The big issue here is that the concentration and affinity of GTP is too high in the cell to do this. Nothing that researches have placed in that spot on the protein has been able to outcompete the GTP. So when this type of inhibition doesn't work, researchers typically will try noncompetitive inhibition.
Notice how the line marked "noncompetitive inhibition" is almost a straight line. It barely rises at all, and then it comes to a dead stop. This is because unlike with competitive inhibition, noncompetitive actually reduces the maximum velocity of the reaction, meaning that increased substrate concentration doesn't compensate for the inhibitor. This is because the noncompetitive inhibitor doesn't bind to the substrate binding site in the protein. Therefore it's not competing with the GTP. Instead, it binds to a different site on the protein, and alters the shape of the protein, partially destroying or obscuring the substrate binding site, and isn't vulnerable to being displaced by the substrate because it's not blocking it directly.
The issue noted above, however, is that there is no alternative binding site that has been found on this protein. At least not in its bound state. Many proteins are examined via methods like -xray crystallography. This method of protein visualization is not suitable for examining how the protein interacts with things, or what functions it is performing.

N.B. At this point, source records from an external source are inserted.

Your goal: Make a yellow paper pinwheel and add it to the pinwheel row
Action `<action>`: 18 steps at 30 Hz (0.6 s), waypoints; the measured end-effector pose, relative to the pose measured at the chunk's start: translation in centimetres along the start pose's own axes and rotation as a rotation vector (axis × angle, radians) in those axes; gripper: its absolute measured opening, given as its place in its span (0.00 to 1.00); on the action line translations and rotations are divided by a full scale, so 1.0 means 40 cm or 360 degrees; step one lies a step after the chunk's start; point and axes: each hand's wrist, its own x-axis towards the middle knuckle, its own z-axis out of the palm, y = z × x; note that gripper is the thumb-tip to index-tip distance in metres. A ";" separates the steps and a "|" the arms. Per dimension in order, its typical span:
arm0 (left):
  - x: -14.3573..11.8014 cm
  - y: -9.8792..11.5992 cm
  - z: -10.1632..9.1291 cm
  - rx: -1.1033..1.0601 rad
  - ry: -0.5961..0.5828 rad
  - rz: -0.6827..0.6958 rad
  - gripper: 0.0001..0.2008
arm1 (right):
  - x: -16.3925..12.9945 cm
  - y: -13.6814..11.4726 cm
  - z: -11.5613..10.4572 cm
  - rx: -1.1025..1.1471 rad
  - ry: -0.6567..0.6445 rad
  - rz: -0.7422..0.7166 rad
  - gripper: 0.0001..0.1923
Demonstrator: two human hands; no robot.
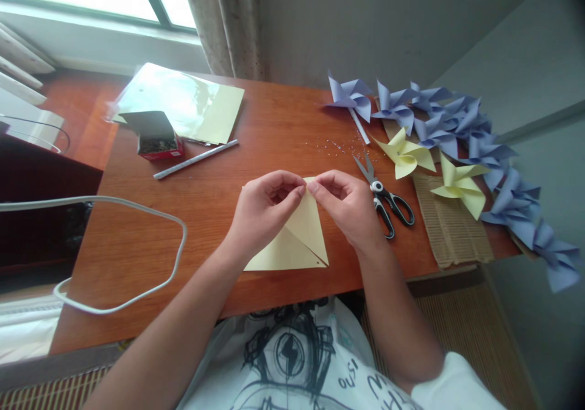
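A pale yellow square of paper (278,253) lies on the table in front of me, with a slit running in from its near right corner and a small dark hole beside that corner. My left hand (269,206) and my right hand (343,206) meet at the paper's far corner, thumbs and fingertips pinching it. What exactly sits between the fingertips is partly hidden. To the right of my right hand lie scissors (377,186) with black and white handles, their blades apart.
Purple pinwheels (439,117) and yellow pinwheels (404,153) line the right edge around corrugated cardboard (450,233). Paper bits lie near the scissors. At the left are a red box (161,149), a grey paper stick (196,159), wrapped yellow sheets (222,117) and a white cable (180,245).
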 end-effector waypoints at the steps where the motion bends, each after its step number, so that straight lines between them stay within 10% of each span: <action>1: 0.000 0.000 0.000 -0.0003 -0.0002 0.0000 0.06 | 0.000 0.000 0.001 -0.0002 0.0001 0.0001 0.07; 18: -0.002 0.019 0.000 -0.0003 0.0021 -0.0051 0.09 | -0.002 -0.008 0.003 -0.0076 0.0003 0.0007 0.08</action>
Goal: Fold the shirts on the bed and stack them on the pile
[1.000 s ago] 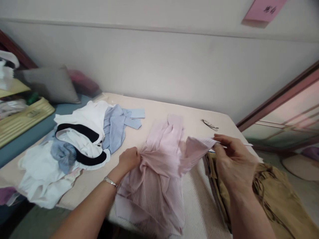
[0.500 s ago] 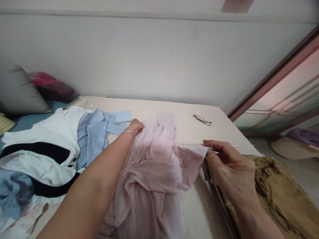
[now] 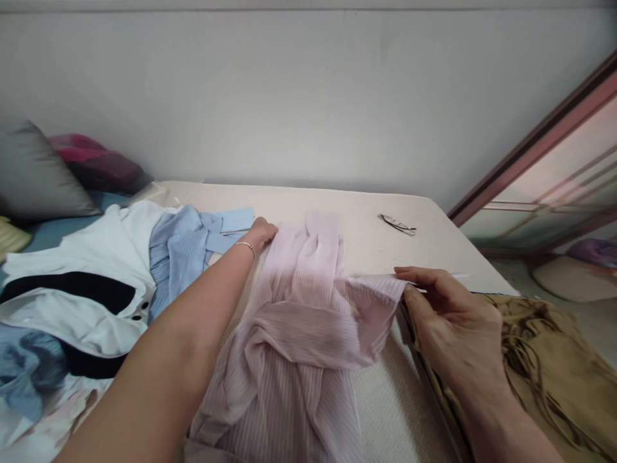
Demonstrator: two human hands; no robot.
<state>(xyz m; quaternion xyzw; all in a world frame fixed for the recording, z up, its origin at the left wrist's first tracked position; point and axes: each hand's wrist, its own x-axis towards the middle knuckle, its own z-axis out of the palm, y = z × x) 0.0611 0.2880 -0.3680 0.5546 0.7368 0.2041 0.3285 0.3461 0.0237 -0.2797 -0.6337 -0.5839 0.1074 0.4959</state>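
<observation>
Reaches now with the left hand (image 3: 264,233) to the far left corner of the pink ribbed garment (image 3: 313,328), toward the far edge of the table (image 3: 364,212), rather than gathering cloth at mid-length as a second ago. Seems to pinch the corner there between thumb and curled fingers; impossible to say how firmly, with the fingertips partly hidden. Keeps the right hand (image 3: 450,321) on the same raised point of the side flap, gripped between thumb and forefinger near the right edge of the table.

Puts the garment, by this change, in two grips set well apart, one at the far end and one at the side. Suggests a shift of attention from the rucked middle to the far end, with the broad crosswise fold left loose and probably only part of the smoothing done.

To the left of the left hand, a blue garment (image 3: 180,251), and nearer the left edge of the table, a white garment (image 3: 108,247) with black trim. Along the right edge, beside the right hand, a tan garment (image 3: 569,360) with cords.
</observation>
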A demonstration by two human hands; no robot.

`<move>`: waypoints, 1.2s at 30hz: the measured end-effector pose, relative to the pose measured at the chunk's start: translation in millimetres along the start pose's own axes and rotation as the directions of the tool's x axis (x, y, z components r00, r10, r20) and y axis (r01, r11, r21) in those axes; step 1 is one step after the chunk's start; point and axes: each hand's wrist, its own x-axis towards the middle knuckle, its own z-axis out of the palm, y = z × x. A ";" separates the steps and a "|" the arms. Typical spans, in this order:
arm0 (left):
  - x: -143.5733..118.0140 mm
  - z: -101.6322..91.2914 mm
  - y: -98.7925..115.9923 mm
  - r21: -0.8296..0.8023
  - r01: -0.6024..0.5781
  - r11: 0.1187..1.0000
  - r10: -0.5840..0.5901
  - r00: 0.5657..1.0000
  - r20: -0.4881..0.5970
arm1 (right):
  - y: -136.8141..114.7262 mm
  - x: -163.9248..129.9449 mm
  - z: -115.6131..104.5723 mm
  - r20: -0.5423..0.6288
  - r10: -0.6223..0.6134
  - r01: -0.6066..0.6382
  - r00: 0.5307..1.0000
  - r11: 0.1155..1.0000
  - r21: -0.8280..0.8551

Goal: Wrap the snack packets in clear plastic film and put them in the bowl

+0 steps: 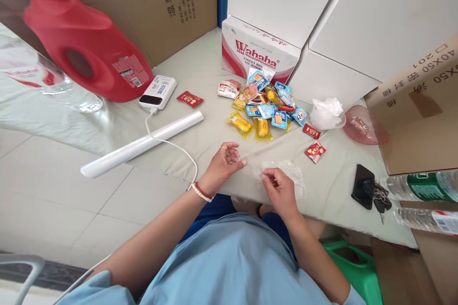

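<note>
Fingers (239, 164) of the left hand (222, 166) are being held narrowly pinched on the left edge of a clear plastic bag (286, 171), while those of the right hand (279, 189) are being curled tightly on the same bag nearer its middle. Both hands are being kept at the near edge of the table (332, 190), just apart from one another, with the thin film being stretched between them. The bag is being laid flat on the tabletop with its long axis running left to right; most of it is lying to the right of the left fingertips and just beyond the right knuckles, so the right hand is the nearer one to its bulk. Whether the bag's mouth is open cannot be told, since the film is nearly invisible against the cloth.

Further back in the same head view, a pile of snack packets (266, 107) is being seen well beyond the hands, with two red sachets (315, 151) lying loose to its right. A white roll (143, 144) is lying slantwise to the left, beside a power bank (158, 91) and its cable (179, 148). A phone with keys (365, 187) is resting to the right, near the water bottles (422, 186).
</note>
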 end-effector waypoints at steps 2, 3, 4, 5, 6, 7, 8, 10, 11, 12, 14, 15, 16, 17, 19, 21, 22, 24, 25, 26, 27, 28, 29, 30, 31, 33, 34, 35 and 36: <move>-10.6 -7.9 0.4 0.010 -0.056 0.998 0.057 0.993 -0.104 | -0.9 1.6 -2.1 -0.081 0.174 -0.159 0.981 0.972 0.173; -18.1 -10.9 -0.3 0.026 -0.071 0.997 0.075 0.984 -0.160 | -2.5 2.1 -2.5 -0.103 0.248 -0.214 0.963 0.941 0.263; -26.6 -12.6 -1.6 0.048 -0.074 0.996 0.082 0.979 -0.186 | -4.9 2.4 -2.2 -0.116 0.310 -0.253 0.944 0.902 0.351; -35.7 -12.5 -3.4 0.072 -0.071 0.995 0.083 0.981 -0.173 | -8.1 2.4 -1.0 -0.122 0.360 -0.277 0.925 0.858 0.433; -44.8 -10.4 -5.6 0.097 -0.065 0.993 0.077 0.989 -0.124 | -12.0 2.2 1.0 -0.124 0.400 -0.288 0.908 0.812 0.507; -53.3 -6.1 -8.1 0.119 -0.054 0.991 0.060 0.997 -0.043 | -16.3 1.8 3.7 -0.122 0.427 -0.290 0.896 0.770 0.568; -60.3 0.0 -10.5 0.133 -0.047 0.990 0.044 0.999 0.030 | -20.9 1.1 6.8 -0.113 0.441 -0.286 0.890 0.735 0.614; -68.5 14.8 -14.4 0.134 -0.025 0.991 0.012 0.996 0.093 | -29.8 -1.0 13.0 -0.064 0.435 -0.292 0.898 0.699 0.653; -69.4 21.9 -15.3 0.121 -0.021 0.992 0.010 0.996 0.091 | -33.6 -2.3 15.4 -0.019 0.419 -0.307 0.908 0.695 0.650; -68.5 27.5 -15.2 0.103 -0.027 0.994 0.020 0.997 0.078 | -36.7 -3.6 16.8 0.032 0.402 -0.328 0.915 0.696 0.638; -63.1 32.1 -12.0 0.043 -0.063 0.997 0.062 0.997 0.039 | -40.2 -5.4 15.5 0.114 0.384 -0.368 0.916 0.693 0.620; -59.4 30.4 -9.0 -0.007 -0.070 0.998 0.070 0.997 0.025 | -40.5 -5.6 12.2 0.132 0.382 -0.376 0.915 0.685 0.624; -55.6 26.2 -5.4 -0.073 -0.052 0.996 0.054 0.998 0.023 | -39.7 -5.4 7.2 0.125 0.382 -0.369 0.916 0.675 0.639; -51.9 19.9 -1.3 -0.150 -0.010 0.989 0.015 0.999 0.034 | -37.8 -4.7 0.5 0.104 0.382 -0.351 0.918 0.664 0.660; -44.6 3.0 7.4 -0.306 0.124 0.944 -0.100 0.991 0.091 | -31.3 -2.5 -17.1 0.053 0.397 -0.311 0.916 0.622 0.718; -36.9 -15.3 15.4 -0.401 0.246 0.882 -0.202 0.968 0.149 | -22.1 -0.2 -37.6 0.057 0.444 -0.317 0.894 0.538 0.781; -32.3 -23.8 18.8 -0.417 0.287 0.862 -0.238 0.957 0.166 | -17.3 0.8 -47.9 0.082 0.474 -0.339 0.877 0.489 0.804; -20.1 -38.1 24.3 -0.386 0.338 0.858 -0.288 0.940 0.183 | -8.6 3.1 -66.8 0.130 0.521 -0.390 0.843 0.426 0.816; -12.2 -44.0 26.4 -0.335 0.354 0.873 -0.304 0.933 0.193 | -5.1 4.8 -74.8 0.147 0.534 -0.414 0.833 0.423 0.806; -2.9 -49.1 28.3 -0.267 0.362 0.893 -0.314 0.927 0.207 | -2.2 7.2 -81.5 0.164 0.541 -0.440 0.825 0.432 0.787; 7.3 -53.6 30.0 -0.185 0.359 0.915 -0.317 0.922 0.222 | 0.3 10.4 -86.8 0.182 0.545 -0.467 0.819 0.447 0.763; 18.1 -57.2 31.8 -0.101 0.340 0.935 -0.312 0.923 0.225 | 2.7 14.3 -90.5 0.200 0.547 -0.493 0.813 0.463 0.736; 28.6 -59.9 33.7 -0.017 0.302 0.953 -0.293 0.935 0.202 | 5.1 19.0 -92.4 0.218 0.550 -0.518 0.807 0.480 0.708; 37.8 -61.2 35.7 0.075 0.249 0.966 -0.257 0.957 0.133 | 7.8 24.1 -92.7 0.228 0.553 -0.537 0.801 0.498 0.681; 44.9 -60.7 37.7 0.177 0.189 0.966 -0.198 0.979 0.038 | 10.8 29.2 -91.3 0.228 0.558 -0.549 0.798 0.518 0.656; 48.8 -53.4 40.8 0.394 0.068 0.917 0.007 0.982 -0.187 | 17.5 38.4 -84.8 0.209 0.564 -0.557 0.799 0.563 0.611; 44.7 -46.4 41.4 0.496 0.005 0.868 0.151 0.950 -0.274 | 20.8 41.9 -80.3 0.196 0.566 -0.557 0.801 0.584 0.590; 36.9 -37.3 41.0 0.587 -0.070 0.806 0.306 0.899 -0.313 | 24.0 44.3 -75.6 0.184 0.566 -0.556 0.804 0.602 0.573; 25.9 -26.7 39.4 0.665 -0.150 0.732 0.452 0.836 -0.309 | 26.7 45.8 -71.0 0.175 0.565 -0.554 0.806 0.617 0.559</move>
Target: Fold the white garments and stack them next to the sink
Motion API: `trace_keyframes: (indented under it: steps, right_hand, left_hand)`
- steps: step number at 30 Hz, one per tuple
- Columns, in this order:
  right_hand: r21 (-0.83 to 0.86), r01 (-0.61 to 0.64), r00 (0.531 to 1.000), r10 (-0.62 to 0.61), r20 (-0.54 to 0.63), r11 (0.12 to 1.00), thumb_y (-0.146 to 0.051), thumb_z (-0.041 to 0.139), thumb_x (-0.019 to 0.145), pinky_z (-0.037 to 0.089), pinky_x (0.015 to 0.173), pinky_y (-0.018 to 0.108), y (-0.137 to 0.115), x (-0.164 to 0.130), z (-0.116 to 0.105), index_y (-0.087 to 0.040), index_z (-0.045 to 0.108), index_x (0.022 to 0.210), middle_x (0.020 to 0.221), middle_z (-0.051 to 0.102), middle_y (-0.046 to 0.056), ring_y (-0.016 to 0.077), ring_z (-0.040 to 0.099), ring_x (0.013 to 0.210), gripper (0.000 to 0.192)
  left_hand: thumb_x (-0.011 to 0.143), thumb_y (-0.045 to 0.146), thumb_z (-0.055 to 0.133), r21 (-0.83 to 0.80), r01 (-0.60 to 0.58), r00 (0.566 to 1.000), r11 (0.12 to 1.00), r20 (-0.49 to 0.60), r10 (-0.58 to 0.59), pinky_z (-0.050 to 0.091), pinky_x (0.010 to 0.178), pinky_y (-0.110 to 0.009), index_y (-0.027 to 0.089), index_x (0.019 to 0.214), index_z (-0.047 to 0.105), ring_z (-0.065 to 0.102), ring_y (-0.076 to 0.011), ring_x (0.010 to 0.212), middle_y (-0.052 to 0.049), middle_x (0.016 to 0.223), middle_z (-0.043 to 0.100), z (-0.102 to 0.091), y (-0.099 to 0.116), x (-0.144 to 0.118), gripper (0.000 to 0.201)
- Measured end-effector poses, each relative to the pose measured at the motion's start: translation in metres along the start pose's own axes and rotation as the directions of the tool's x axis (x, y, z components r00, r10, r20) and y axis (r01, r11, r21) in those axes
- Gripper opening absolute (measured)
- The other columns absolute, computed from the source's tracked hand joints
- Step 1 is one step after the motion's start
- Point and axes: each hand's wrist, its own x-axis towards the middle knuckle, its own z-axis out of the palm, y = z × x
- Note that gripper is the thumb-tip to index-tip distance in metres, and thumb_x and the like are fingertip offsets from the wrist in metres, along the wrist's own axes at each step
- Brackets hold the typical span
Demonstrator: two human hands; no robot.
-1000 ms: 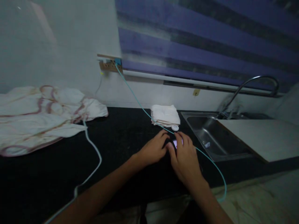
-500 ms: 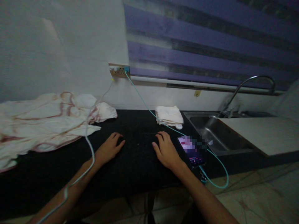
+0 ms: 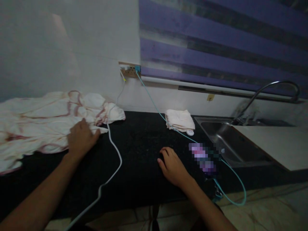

It's difficult to observe proteins while they're actually doing work. The hope with this Folding@Home work unit is that we will simulate the protein's movement and work, and that while the protein is moving or working, we can identify a binding site that might otherwise not be there, to place a noncompetitive inhibitor in, and prevent the protein from doing work, and bringing about the unbridled proliferation of new cells in individuals with cancer.